[torsen] RE: differential/torque sensing

QSHIPQ at aol.com QSHIPQ at aol.com
Sat Mar 29 13:52:17 EST 2003


Andre:
Hang in there...  I believe I see part of the problem.  Do you agree with the 
statement:
In straight line acceleration, front rear torque in a center torsen/locker 
follows exactly weight distribution up to the TBR?
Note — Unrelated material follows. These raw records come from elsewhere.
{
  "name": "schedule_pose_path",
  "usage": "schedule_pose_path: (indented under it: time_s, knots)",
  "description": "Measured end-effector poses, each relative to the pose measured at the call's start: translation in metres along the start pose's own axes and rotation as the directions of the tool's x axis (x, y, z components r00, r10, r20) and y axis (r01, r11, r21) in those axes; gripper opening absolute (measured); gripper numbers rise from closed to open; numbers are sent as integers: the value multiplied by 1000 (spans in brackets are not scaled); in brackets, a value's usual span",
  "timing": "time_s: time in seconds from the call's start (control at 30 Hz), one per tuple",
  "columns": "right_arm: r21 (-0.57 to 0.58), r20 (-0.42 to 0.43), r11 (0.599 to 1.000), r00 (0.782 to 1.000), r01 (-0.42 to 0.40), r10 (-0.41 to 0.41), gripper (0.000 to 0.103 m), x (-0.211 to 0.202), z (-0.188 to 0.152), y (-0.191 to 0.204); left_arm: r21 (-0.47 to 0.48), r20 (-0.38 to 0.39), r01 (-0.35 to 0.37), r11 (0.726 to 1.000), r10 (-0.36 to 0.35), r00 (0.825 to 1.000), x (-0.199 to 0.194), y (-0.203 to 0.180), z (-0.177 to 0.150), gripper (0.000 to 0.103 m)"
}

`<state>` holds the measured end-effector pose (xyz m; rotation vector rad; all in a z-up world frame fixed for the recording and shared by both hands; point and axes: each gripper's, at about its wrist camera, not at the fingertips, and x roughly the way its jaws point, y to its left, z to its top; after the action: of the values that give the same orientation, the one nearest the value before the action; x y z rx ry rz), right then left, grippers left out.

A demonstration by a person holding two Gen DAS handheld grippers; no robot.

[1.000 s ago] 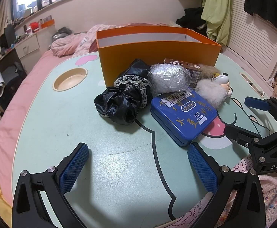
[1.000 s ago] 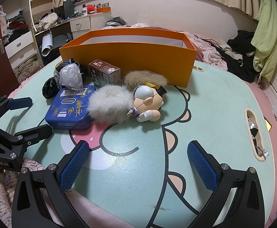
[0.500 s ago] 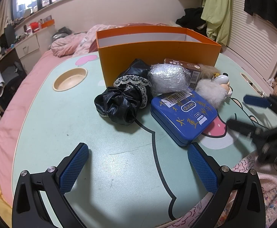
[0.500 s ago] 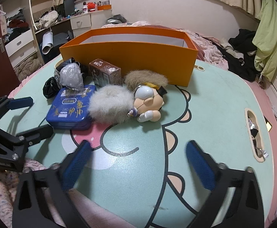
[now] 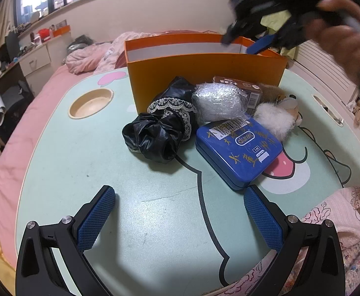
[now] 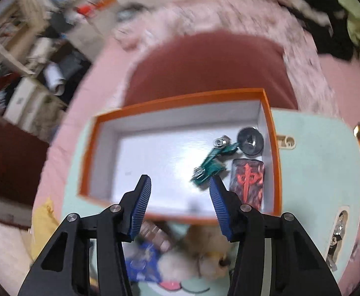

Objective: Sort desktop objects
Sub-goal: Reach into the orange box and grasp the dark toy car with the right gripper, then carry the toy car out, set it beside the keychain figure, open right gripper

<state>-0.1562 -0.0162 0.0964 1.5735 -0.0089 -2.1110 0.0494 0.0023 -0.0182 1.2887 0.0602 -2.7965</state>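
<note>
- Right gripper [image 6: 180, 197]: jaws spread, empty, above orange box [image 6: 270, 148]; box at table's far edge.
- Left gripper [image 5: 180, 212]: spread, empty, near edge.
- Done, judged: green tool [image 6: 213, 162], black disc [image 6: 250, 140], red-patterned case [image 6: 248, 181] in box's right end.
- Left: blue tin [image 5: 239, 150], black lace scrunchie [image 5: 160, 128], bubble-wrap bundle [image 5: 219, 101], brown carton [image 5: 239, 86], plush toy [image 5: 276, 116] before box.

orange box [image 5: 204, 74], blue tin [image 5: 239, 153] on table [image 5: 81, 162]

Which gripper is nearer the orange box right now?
Right. The right gripper hovers open above the orange box, looking down into it. The left gripper sits low over the table's near edge, with the clutter between it and the box.
</note>
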Motion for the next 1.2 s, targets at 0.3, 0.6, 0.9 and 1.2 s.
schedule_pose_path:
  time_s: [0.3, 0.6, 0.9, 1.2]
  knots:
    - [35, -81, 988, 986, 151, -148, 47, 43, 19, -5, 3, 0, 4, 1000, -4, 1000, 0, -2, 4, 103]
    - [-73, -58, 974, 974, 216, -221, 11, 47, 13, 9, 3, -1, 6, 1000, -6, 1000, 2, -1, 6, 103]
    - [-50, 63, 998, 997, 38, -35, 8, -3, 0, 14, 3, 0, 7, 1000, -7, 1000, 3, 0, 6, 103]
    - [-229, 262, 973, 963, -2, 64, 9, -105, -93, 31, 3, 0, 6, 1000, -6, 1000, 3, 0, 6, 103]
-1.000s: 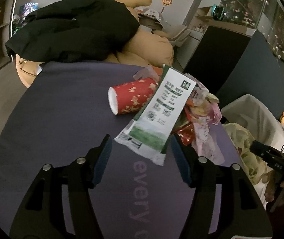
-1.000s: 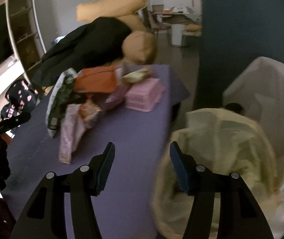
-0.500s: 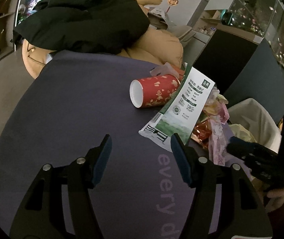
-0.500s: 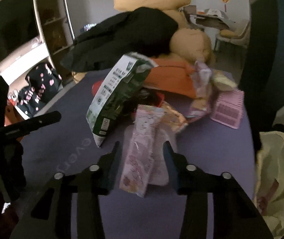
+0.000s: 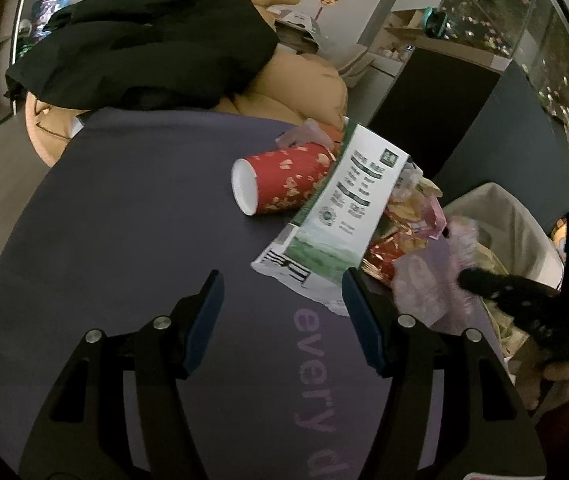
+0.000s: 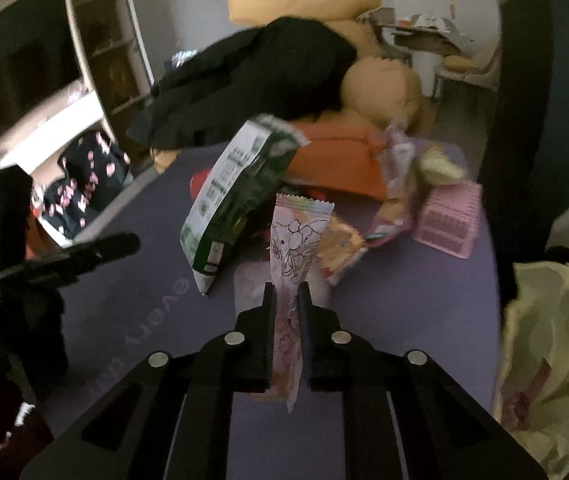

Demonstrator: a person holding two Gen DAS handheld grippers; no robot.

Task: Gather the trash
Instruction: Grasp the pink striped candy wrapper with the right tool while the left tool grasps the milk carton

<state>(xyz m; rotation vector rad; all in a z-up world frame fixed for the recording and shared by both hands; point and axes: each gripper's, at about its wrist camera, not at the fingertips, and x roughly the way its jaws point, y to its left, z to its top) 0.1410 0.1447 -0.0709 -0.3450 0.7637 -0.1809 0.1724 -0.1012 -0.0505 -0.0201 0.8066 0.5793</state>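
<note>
Gripping a pink wrapper (image 6: pixel 298 240): right hand-held gripper (image 6: pixel 285 292) has just closed its jaws on the lower half, wrapper standing upright between the pads, above the purple desk (image 6: pixel 384 300). Left hand-held gripper (image 5: pixel 282 280) spread, nothing between the pads, tips just short of the green-and-white bag (image 5: pixel 344 204). That bag leans on the trash pile beside a tipped red paper cup (image 5: pixel 284 184). Yellowish bin bag (image 6: pixel 552 336) sits off the desk's right edge.

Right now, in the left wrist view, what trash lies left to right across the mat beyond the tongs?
Red paper cup → green-and-white pouch → shiny red wrapper → pink wrapper, pinched in the right tongs.
</note>
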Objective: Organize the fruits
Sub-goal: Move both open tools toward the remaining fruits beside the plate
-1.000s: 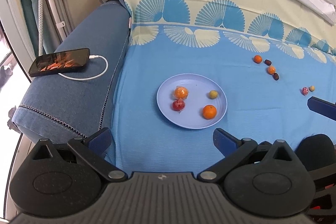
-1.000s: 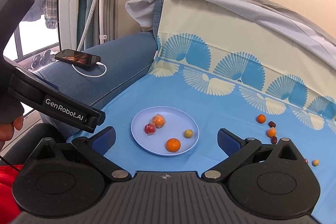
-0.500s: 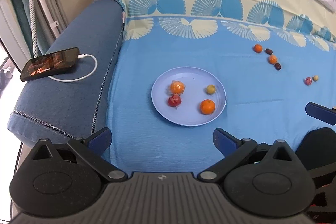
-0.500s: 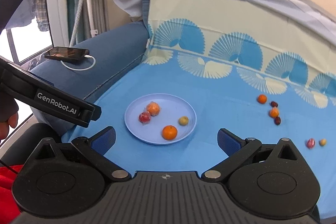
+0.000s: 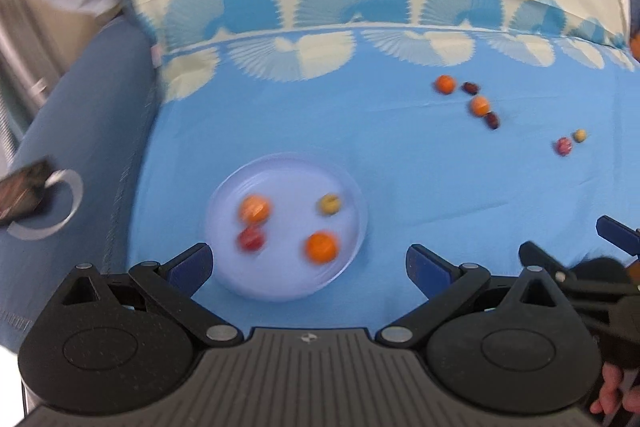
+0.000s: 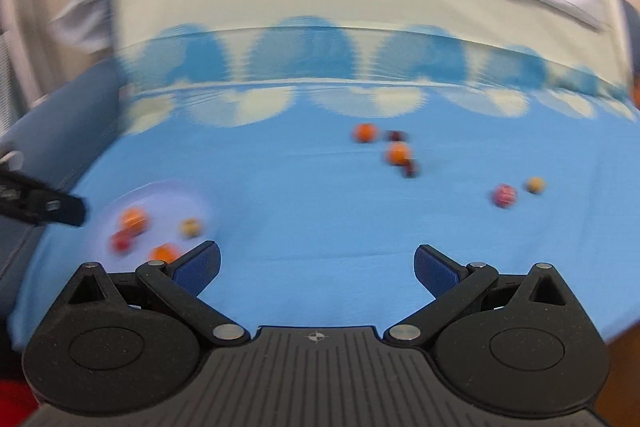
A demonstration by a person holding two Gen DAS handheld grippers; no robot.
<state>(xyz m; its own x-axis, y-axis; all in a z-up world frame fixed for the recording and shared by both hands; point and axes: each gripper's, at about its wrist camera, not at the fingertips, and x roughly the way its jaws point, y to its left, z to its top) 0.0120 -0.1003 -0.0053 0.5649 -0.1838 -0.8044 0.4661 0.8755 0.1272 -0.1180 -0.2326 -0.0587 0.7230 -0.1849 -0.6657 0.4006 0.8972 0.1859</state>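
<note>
The pale plate (image 5: 352,187) lies on the blue sheet (image 5: 280,123) and holds four fruits; six more fruits (image 6: 396,153) lie loose on the sheet, well apart from it. Compared with half a second ago, the right view has swung away from the plate toward these loose fruits and both pictures are now blurred, so I judge the next pick is there. The left gripper (image 5: 309,263) and right gripper (image 6: 318,265) are both spread and empty. Only the left view shows the phone (image 5: 22,187) on the armrest and the whole plate.
</note>
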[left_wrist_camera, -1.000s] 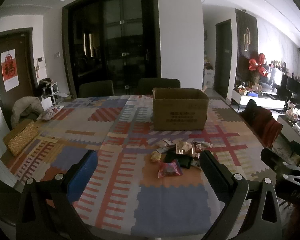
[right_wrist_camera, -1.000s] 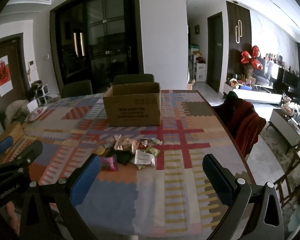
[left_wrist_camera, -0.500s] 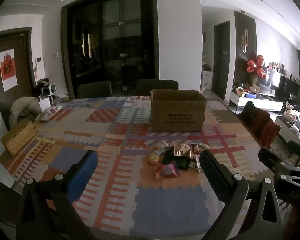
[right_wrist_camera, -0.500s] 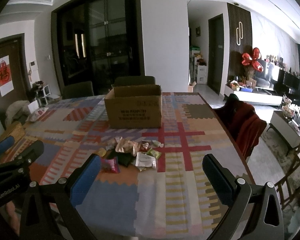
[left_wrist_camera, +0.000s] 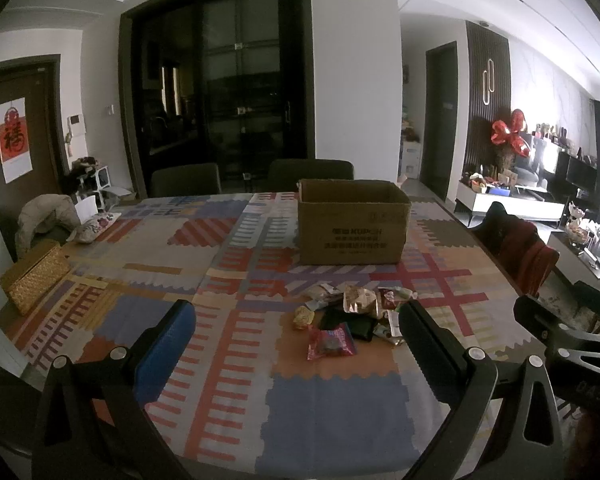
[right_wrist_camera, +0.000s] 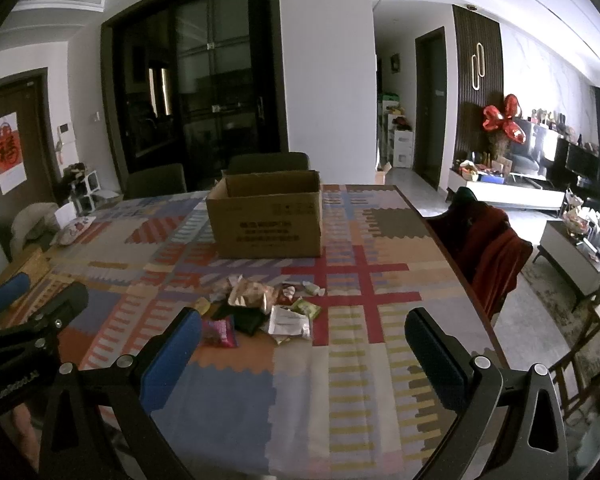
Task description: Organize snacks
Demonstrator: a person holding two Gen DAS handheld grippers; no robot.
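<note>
Both hand-held grippers, left (left_wrist_camera: 296, 334) and right (right_wrist_camera: 302, 338), spread and empty above one snack pile (left_wrist_camera: 350, 312), one cardboard box (left_wrist_camera: 352, 222) behind.

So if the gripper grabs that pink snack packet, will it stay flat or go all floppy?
Probably floppy: the pink snack packet looks like a thin, crinkled wrapper lying flat on the tablecloth. It likely weighs little, being small and slim. Its shiny film may slip a bit, so pinching an edge seems safer.
</note>
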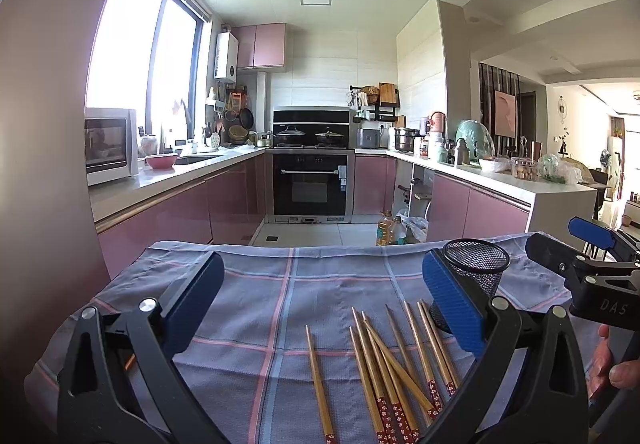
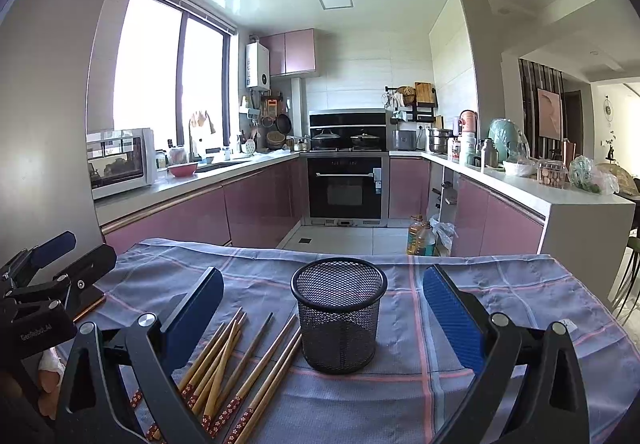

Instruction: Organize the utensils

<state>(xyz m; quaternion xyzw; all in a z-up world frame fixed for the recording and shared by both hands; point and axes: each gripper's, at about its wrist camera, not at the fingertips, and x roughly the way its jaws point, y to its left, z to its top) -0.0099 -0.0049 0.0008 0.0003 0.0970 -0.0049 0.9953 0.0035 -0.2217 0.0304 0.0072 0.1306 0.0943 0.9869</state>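
Note:
Several wooden chopsticks (image 1: 394,368) with red flowered ends lie loose on a blue checked cloth (image 1: 280,284). My left gripper (image 1: 322,308) hovers open just above them, nothing between its blue pads. A black mesh cup (image 2: 338,318) stands upright and empty on the cloth, centred between the fingers of my open right gripper (image 2: 324,310). The same chopsticks (image 2: 236,368) fan out left of the cup in the right wrist view. In the left wrist view the mesh cup (image 1: 476,272) sits partly behind the right finger.
The cloth-covered table's far edge (image 2: 320,252) drops to a kitchen floor with oil bottles (image 2: 420,238). Pink cabinets, an oven (image 2: 346,190) and cluttered counters lie beyond. A hand (image 1: 612,364) holds the other gripper at the right of the left wrist view.

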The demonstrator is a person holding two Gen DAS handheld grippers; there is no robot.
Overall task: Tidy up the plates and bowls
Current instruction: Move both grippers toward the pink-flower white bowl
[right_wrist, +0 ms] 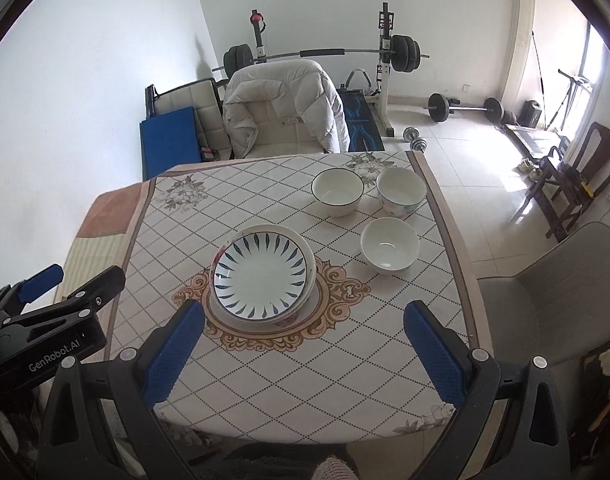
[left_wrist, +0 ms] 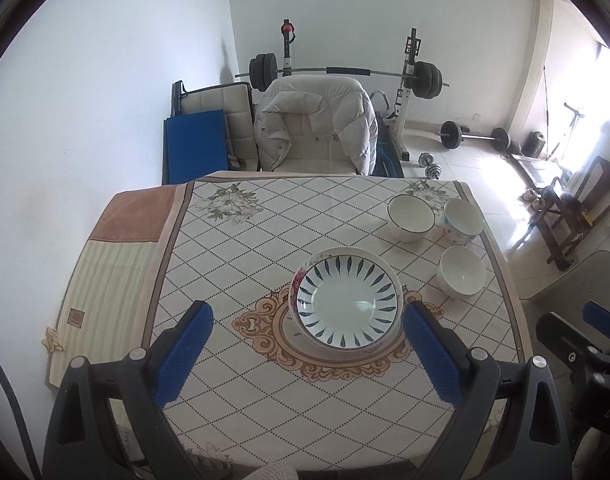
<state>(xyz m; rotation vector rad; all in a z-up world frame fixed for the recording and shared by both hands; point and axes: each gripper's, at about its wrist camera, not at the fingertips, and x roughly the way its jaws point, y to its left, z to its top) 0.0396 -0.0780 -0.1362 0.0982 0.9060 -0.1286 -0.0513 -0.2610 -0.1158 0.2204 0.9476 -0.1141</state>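
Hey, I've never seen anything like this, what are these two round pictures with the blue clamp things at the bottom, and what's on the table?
Each picture comes from a fisheye camera mounted on a hand-held gripper; a person holds one in each hand. The blue pads at the bottom are the gripper's two fingers. One view looks out over the left gripper, the other over the right gripper. Both stand open and hold nothing. On the patterned tablecloth sits a stack of plates, the top one white with blue leaf strokes. Beyond it stand three separate bowls: a dark-rimmed bowl, a patterned bowl and a plain white bowl. Gym gear fills the background.
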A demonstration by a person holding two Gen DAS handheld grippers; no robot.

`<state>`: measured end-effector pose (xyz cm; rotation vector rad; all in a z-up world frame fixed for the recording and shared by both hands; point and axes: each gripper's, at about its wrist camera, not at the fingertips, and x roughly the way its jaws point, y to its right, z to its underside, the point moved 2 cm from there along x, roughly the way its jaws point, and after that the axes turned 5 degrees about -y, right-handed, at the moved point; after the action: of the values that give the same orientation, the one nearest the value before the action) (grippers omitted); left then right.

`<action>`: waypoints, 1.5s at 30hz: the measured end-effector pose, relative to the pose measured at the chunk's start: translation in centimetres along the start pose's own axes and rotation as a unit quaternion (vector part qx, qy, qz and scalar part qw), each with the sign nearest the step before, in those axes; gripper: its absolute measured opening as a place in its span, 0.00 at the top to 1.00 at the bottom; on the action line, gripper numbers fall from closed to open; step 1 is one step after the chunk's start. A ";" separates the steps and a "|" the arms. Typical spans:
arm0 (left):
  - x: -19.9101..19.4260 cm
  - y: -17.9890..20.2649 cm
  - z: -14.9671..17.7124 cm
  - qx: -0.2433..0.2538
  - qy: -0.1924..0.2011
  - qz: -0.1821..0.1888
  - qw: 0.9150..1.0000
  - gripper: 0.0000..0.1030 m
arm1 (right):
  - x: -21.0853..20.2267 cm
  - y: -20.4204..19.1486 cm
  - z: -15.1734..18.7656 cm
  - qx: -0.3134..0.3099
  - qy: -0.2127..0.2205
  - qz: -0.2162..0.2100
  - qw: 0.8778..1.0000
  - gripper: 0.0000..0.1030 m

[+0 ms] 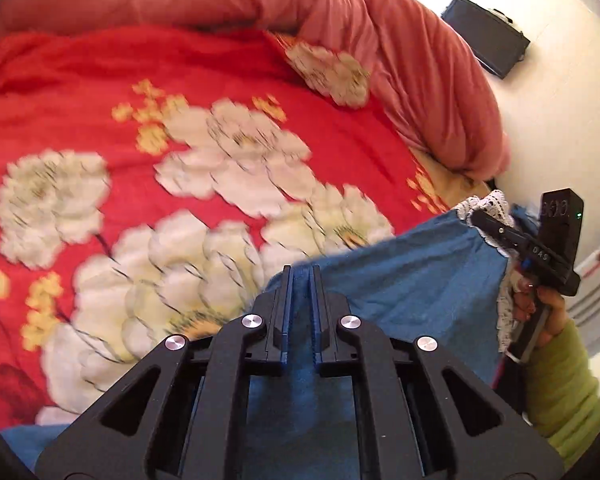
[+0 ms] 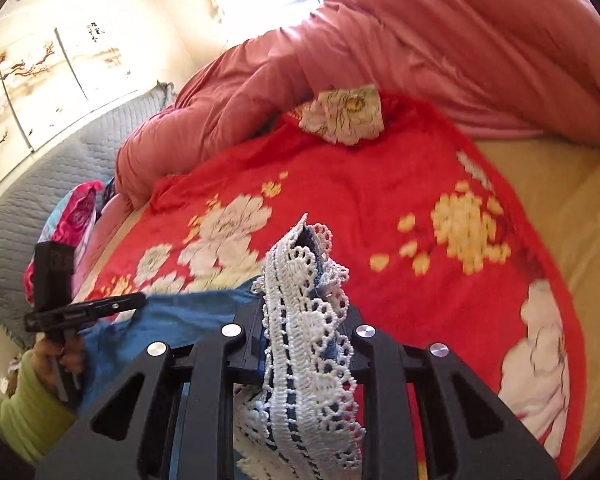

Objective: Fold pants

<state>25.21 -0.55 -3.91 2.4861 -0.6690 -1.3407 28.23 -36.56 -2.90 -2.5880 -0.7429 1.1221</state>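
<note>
The pants (image 1: 412, 280) are blue cloth with a white lace hem (image 2: 304, 344). Both grippers hold them up above a red flowered blanket (image 1: 180, 128). My left gripper (image 1: 301, 276) is shut on the blue cloth, which fills the gap between its fingers. My right gripper (image 2: 304, 312) is shut on the lace hem, which bunches over its fingers and hides the tips. In the left wrist view the right gripper (image 1: 480, 220) shows at the right, pinching the lace corner. In the right wrist view the left gripper (image 2: 138, 301) shows at the left, clamped on the blue edge.
A pink quilt (image 2: 420, 40) is heaped along the far side of the bed. Bare beige mattress (image 2: 572, 208) shows at the right. A grey padded headboard (image 2: 60, 184) and a bright patterned bundle (image 2: 72, 216) sit at the left. A black box (image 1: 486, 36) lies on the white floor.
</note>
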 end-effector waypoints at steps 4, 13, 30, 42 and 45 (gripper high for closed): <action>1.0 -1.2 0.1 -0.010 -0.018 -0.043 0.999 0.98 | 3.2 1.2 0.1 0.007 -0.046 0.063 0.997 0.71; 0.4 0.3 0.2 0.022 -0.023 -0.044 0.999 0.97 | 0.2 3.1 -1.1 0.040 -0.036 0.084 0.995 0.51; 1.6 0.2 0.9 0.034 -0.028 -0.085 0.995 0.99 | 3.5 1.8 -2.2 -0.027 -0.061 0.108 0.992 0.90; 1.8 -0.5 0.9 0.019 -0.044 -0.093 0.995 0.82 | 0.4 1.9 0.2 0.009 -0.042 0.128 0.991 0.49; 0.3 0.1 0.4 0.024 -0.027 -0.102 0.994 0.71 | -3.1 1.6 2.9 0.033 -0.029 0.109 0.993 0.48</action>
<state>24.98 -0.78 -4.27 2.6234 -0.4736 -1.4817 24.94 -39.51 -3.58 -2.6402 -0.4337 1.2638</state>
ANY tire slip causes axle slip = torsen reallocation.  I appreciate your 
paradoxes, and will address both.  In order for a 4wheel drift to accomplish 
the same axle speeds, wheels would have to be straight ahead, and the loading 
on front and rear wheels exactly identical.  I have a hard time 
conceptualizing that scenario on any 60/40 quattro.  Technically under 
conditions of 4 wheel lockup, you'd have Trg=0 anyway (either car is stalled, 
or clutch is in)= no torque to allocate.

Reverse/coasting.  I'm not coming to the same conclusion wrt reverse engine 
torque.  If you have reverse rotation at a low engine torque (coast), you 
will already have maxed the gear to the side housing when starting in 
reverse.  

Andre, from my perspective 2 more statements appear to support my conclusion 
that reverse torque is driving in reverse or engine brake torque:
3.2 in c498/30/14
"In case of too low a locking effect in mode 3 (Drive:  Reverse driving or 
COAST:  rear high alxe torque), the consequences are not relevent as far as 
vehicle stability is concerned."  A true statement about stability in 
reverse, not about traction.

In SAE 885140 fig 8 (bevel/open vs torsen center) you can see that the engine 
torque in the bevel is allocated 50f/50r under maximum braking.  In the 
torsen under maximum braking 25% of the engine torque is at the front wheels, 
75% is at the rear wheels.  Problem supported in text:  Front wheels are 
slower than rears.

Andre,  I assure you I read your posts in great detail.  I believe that you 
might find that this reverse torque and the friction forces are not "equal 
and uniform" between forward and reverse rotation.  As I inversely impose the 
frictional forces on the helix gear in reverse, I see gears going to the 
opposing side of the basket vs forward rotation.  Isn't it indeed true that 
in order for the forward and reverse torque allocations to be identical, you 
would need to change the helix gear angle so that it ramps in the same 
fashion?  Specifically picturing fig 5, the helix gear would need to have a 
reverse gear cut down (like an inverted "V") top to bottom with the same 
frictional properties?  

I would propose that the way you have presented your theory, at maximum brake 
force of 80f/20r you should have 75f/25r engine retardation force, when it's 
actually exactly opposite according to 885140.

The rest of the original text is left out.